SPARCcluster HA Server Software Administration Guide
  Search only this book
Download this book in PDF

Monitoring the Solstice HA Servers

3

This chapter tells how to use the Solstice HA and Solstice DiskSuite commands to monitor the behavior of a Solstice HA configuration.
Use the following table to locate specific information in this chapter.
Overview of Solstice HA Monitoringpage 3-1
Monitoring the Solstice HA Configuration Statuspage 3-2
Monitoring the Load of the Solstice HA Serverspage 3-4
Monitoring Metadevice Actionspage 3-5
Monitoring Metadevice State Database Replicaspage 3-6
Checking Message Filespage 3-8
Using SunNet Manager to Monitor Solstice HA Serverspage 3-8

3.1 Overview of Solstice HA Monitoring

You will use five utilities in addition to the /var/adm/messages files when monitoring the behavior of a Solstice HA configuration. The utilities you use include hastat(1M), haload(1M), metastat(1M), metadb(1M), and metatool(1M).

3.2 Monitoring the Solstice HA Configuration Status

hastat displays the current state of the Solstice HA configuration. The program displays status information about the hosts, logical hosts, private networks, public networks, data services, local disks, disksets, along with the most recent error messages.
An example of output from hastat is shown below:

  # hastat  
  Configuration State: Stable  
  logicalhost1 - Owned by host1  
  logicalhost2 - Owned by host2  
  
  host1 -   1:56pm  up 2 day(s),  4:54,  2 users,  load average: 0.12, 0.09, 0.07  
  host2 -   1:56pm  up 2 day(s), 5 hr(s),  0 users,  load average: 0.11, 0.09, 0.12  
  
  Data Service HA-NFS: logicalhost1 - Unknown; logicalhost2 - Ok  
  
  Local metadevices: host1 - (none); host2 - (none)  
  Local metadb replicas: host1 - Ok; host2 - Ok  
  Diskset logicalhost1: Ok; MetaDB replicas in logicalhost1: Ok  
  Diskset logicalhost2: Ok; MetaDB replicas in logicalhost2: Ok  
  
  Private nets: Ok  
  Public nets: host1 - Ok; host2 - Ok  
  
  Extract of Message Log (examine /var/adm/messages for the full context):  
  Aug  9 09:11:14 host1 hadf: ERROR: nfs_mounttouchfile: Failed for host2:/palmer/root/whynot  
  with exit status 1  
  . . .  
  #  

Figure 3-1 Example hastat Output
The status is reported as follows:
  • Ok - The component's status is okay.
  • Not Ok - The component is not functioning.
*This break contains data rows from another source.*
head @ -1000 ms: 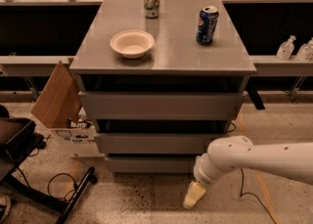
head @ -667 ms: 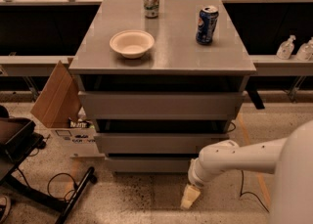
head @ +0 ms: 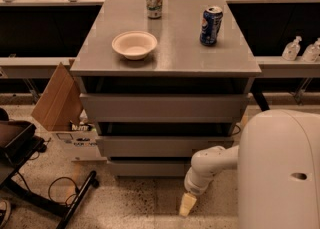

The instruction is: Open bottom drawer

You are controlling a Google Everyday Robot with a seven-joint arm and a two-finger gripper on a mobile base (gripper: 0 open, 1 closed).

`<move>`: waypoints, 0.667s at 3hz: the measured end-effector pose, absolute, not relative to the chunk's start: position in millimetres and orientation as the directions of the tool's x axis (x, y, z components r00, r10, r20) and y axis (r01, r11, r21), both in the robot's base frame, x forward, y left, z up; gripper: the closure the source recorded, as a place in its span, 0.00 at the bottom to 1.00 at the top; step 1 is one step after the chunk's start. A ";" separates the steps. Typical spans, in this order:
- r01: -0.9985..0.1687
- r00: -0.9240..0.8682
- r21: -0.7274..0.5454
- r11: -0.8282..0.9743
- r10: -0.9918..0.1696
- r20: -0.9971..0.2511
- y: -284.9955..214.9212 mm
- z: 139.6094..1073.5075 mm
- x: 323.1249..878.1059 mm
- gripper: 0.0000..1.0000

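Observation:
The grey cabinet (head: 165,48) has three plain grey drawer fronts. The bottom drawer (head: 150,167) is the lowest and shortest panel, just above the floor, and looks closed. My gripper (head: 187,204) hangs low at the end of the white arm, just above the floor, in front of and slightly below the bottom drawer's right part. It points down and does not touch the drawer. The white arm's big shell (head: 280,173) fills the lower right and hides the cabinet's right lower corner.
On the cabinet top stand a white bowl (head: 134,44), a silver can (head: 154,1) and a blue can (head: 210,25). A cardboard box (head: 59,98) leans at the cabinet's left. A black chair base (head: 30,173) and cables lie on the floor at left.
The arm's shell has swung further into view at the right. The gripper has shifted slightly left and down, staying near the floor in front of the bottom drawer.

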State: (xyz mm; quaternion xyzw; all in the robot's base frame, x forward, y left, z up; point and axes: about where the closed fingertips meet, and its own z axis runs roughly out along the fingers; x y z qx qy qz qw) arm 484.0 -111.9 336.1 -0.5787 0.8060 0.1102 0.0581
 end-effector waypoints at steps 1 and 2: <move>-0.941 -0.337 0.123 0.316 -0.912 -0.232 -102.8 320.6 495.3 0.00; -0.946 -0.324 0.084 0.313 -0.921 -0.218 -101.6 293.5 513.1 0.00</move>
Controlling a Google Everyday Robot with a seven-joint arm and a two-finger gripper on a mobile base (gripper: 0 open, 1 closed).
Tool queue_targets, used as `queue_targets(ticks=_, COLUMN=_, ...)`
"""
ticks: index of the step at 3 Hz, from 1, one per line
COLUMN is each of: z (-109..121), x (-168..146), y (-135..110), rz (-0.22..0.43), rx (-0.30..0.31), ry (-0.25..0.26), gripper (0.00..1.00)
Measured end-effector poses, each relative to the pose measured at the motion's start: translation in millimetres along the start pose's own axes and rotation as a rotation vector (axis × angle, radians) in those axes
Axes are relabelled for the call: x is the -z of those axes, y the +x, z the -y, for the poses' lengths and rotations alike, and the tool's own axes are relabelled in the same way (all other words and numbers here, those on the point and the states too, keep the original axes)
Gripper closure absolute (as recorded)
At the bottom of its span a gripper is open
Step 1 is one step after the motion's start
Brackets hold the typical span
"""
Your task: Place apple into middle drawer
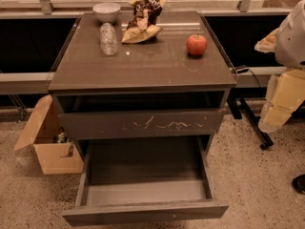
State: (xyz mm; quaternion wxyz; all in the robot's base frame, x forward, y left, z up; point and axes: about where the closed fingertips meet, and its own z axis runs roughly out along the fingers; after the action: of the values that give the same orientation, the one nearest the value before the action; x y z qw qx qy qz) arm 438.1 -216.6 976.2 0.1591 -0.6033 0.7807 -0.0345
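The red apple [197, 45] stands on the right side of the dark cabinet top [143, 66], free of any hold. The middle drawer [145, 213] is pulled out wide below, and its smooth grey floor [145, 191] lies bare. My gripper [280, 101], a pale yellowish part under the white arm housing [291, 35], hangs at the right edge of the camera view. It is to the right of the cabinet, lower than the apple and well apart from it.
On the cabinet top's back left are a white bowl [106, 11], a clear bottle [108, 38] lying down and a brown snack bag [143, 20]. The scratched drawer front [140, 124] sits above the open drawer. An open cardboard box [45, 144] stands on the floor at the left.
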Motion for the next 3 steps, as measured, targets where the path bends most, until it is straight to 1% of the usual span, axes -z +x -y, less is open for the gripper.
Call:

For instance, no public networks are responding.
  • Degraded - The component is working well enough to provide partial service to some clients, but needs some repair.
  • Unknown - There is not enough information about the component to determine the status. For instance, when the sibling host is down, the remaining host will list the private nets as Unknown.
The following list explains the output displayed:
  • Solstice HA configuration state - Either Down, Reconfiguring, or Stable. Down says the Solstice HA configuration is not functioning. The string Reconfiguring is displayed when the Solstice HA configuration is in the process of a transition from one state to another, because of a takeover or switchover. Stable says the server is functioning as expected.
  • Logical hosts - The names of the logical hosts associated with the two disksets along with the name of the current owner, or the string Maintenance mode if the logical host is currently in the Maintenance state (taken down by an administrator).
  • Physical servers - The names of both physical servers in the Solstice HA configuration are displayed with the current time, the length of time the server has been up (in days and hours), the number of users, and the load average over the past 1, 5, and 15 minutes.
  • Status of data services - The data services running on which of the logical hosts. For HA-NFS the status is represented as OK, Not OK, or Degraded. For HA-ORACLE the status of each database is reported as running, maintenance, not configured correctly, or stopped. If a data service is not running on a logical host, that logical host is not listed for that data service. Not Ok indicates the data service has failed. If the status is Not OK or Degraded, check the Message Log or the message file (/var/adm/messages) to see if an error has been reported.
  • Local metadevices - The status of local Solstice DiskSuite metadevices, reported as Ok, Not Ok, or Unknown. If the status is Not Ok, you should first check the Message Log or messages file (/var/adm/messages) to see if an error has been reported. If one has not, run the metastat(1M) command to discover the problem. If the local file systems are not on metadevices, this field displays a status of none.
  • Local metadb replicas - The status of the metadevice state database replicas on the local disks, reported as Ok or Not Ok. If the status is Not Ok, one or more database replicas are inactive. Run the metadb(1M) command for additional information.
  • Disksets - The status of the multi-host disksets reported as OK, Not OK, or Unknown. If the status is Not OK, you should first check the Message Log or message file to see if an error has been reported. If one has not, run the metastat -s diskset command to discover the problem. If hastat cannot determine the status it is reported as Unknown.
  • Private networks - The status of private networks, displayed as either OK, Not OK, Degraded, or Unknown. A status of Not Ok or Degraded indicates a problem with one or both of the private network interfaces. You can check the Message Log or message file (/var/adm/messages) for additional information, or directly troubleshoot the interface for hardware or software faults using command such as ping(1M), swapping cables, or swapping controllers.
  • Public networks - The status of public networks, displayed as either OK, Not OK, Degraded, or Unknown. You must check the Message Log or message file (/var/adm/messages) for additional information if the status is Not OK or Degraded.
  • Recent error messages - The message log at the bottom of the display lists the last few messages from the /var/adm/messages file.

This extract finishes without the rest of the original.